Star Trek's Enterprise-D Close-Up Filming Model!

⏱ 16 min video · 3 min read11 Jun 2026Worth watching
TL;DR
At WonderFest 2026, Norm from Tested examines an actual 2-foot Enterprise-D close-up filming model used in Star Trek: The Next Generation, owned by collector Eric, alongside original ILM mold castings owned by replica builder Wayne Maney. The segment reveals previously unknown details about the model's construction, paint scheme, and historical significance — including that this is the only surviving example of the original 1987 paint job before the Generations film refurbishment stripped it.
Key points
1
The model is the original 2-foot close-up Enterprise-D 'cobra head' (dorsal connector section) used for the saucer separation sequence in the TNG pilot 'Encounter at Farpoint' and several subsequent episodes.
2
This is the only surviving example of the original 1987 ILM paint scheme — the full 6-foot model was completely stripped and repainted for the Generations film, making this piece a unique color reference for the entire fan/builder community.
3
The model includes 12 of 14 possible saucer separation clamps with intricate cross-section detail; collector Eric bought it at a Christie's-style auction on October 7, 2006, reportedly at a low price because it was sandwiched between two high-value lots.
4
Wayne Maney of Motion Picture Miniatures brought original ILM mold castings (secondary hull section, nacelle, keel plate) loaned by Star Trek archivist Gary Kerr, revealing that the 6-foot model's surface was NOT dead smooth — ILM modelers hand-scored fine panel ridges in quilting-bee-style group sessions.
5
Bill George, the ILM supervisor who famously disliked the Enterprise-D design during construction in 1986, attended WonderFest and recreated the iconic photo of him holding an 'ugly' sign over the model.
Key takeaways
The original Enterprise-D color is notably more green and blue than gray — color-matching from this model gives replica builders the first accurate 1987 paint reference, which Eric plans to share with the community.
The 6-foot separation model had surface detail but no illuminated windows or fine Aztec panel engraving — those features were on the hero close-up version only, which informs how replica builders should approach different model scales.
ILM used Death Star brass etchings as spray templates for some surface detail patterns on the Enterprise-D, a cross-franchise construction technique confirmed by Bill George at the show.
Notable quotes

It went back into storage. Judy Penny was the curator and it just didn't see the light of day since '87.

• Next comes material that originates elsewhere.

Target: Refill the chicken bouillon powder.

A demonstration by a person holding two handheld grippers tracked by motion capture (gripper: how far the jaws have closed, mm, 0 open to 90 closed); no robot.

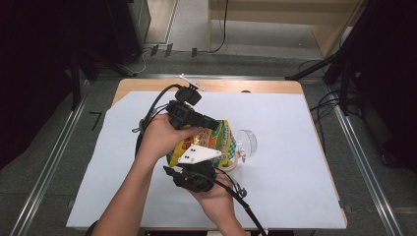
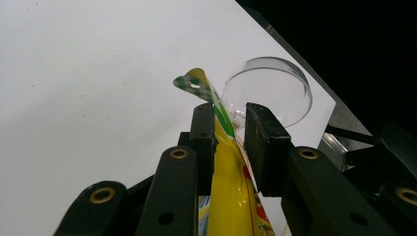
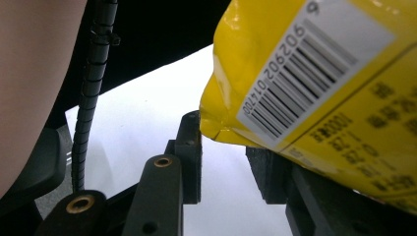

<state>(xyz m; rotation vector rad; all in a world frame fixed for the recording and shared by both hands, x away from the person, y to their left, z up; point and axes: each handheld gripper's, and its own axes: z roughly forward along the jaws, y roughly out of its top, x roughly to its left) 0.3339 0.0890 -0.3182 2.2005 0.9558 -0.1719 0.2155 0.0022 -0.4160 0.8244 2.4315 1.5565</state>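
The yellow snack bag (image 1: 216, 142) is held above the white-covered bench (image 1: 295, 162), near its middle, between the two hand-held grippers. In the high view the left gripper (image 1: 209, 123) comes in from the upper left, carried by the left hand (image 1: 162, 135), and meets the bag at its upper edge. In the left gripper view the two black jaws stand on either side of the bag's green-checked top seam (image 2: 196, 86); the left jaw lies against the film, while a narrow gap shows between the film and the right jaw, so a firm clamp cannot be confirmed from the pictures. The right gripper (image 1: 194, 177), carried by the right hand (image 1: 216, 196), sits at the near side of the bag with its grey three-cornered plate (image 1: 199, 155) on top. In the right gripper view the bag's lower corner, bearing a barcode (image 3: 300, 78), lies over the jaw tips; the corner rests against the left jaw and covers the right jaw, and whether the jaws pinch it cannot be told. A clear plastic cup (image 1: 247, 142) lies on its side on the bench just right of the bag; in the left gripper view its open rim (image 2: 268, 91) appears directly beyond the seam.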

It was always believed that the surface was dead smooth, but that's not the case. They were ridges — groups of guys like in a quilting bee, and they would all huddle up together and spend a few hours all just with a knife.

If you can't have the full 6-ft or 4-ft model, I'm perfectly happy with a 2-ft — and this was sequenced in between two very high-expense items, so I think they might have gone on a coffee break when I bought this.

Worth watching?
Worth watching the full video?
Watch if you are a Star Trek model or prop enthusiast — seeing the actual filming model up close with its clamps, Aztec paint, and cross-sections is genuinely special, and the ILM construction revelations from Wayne Maney are the kind of behind-the-scenes detail that rarely surfaces.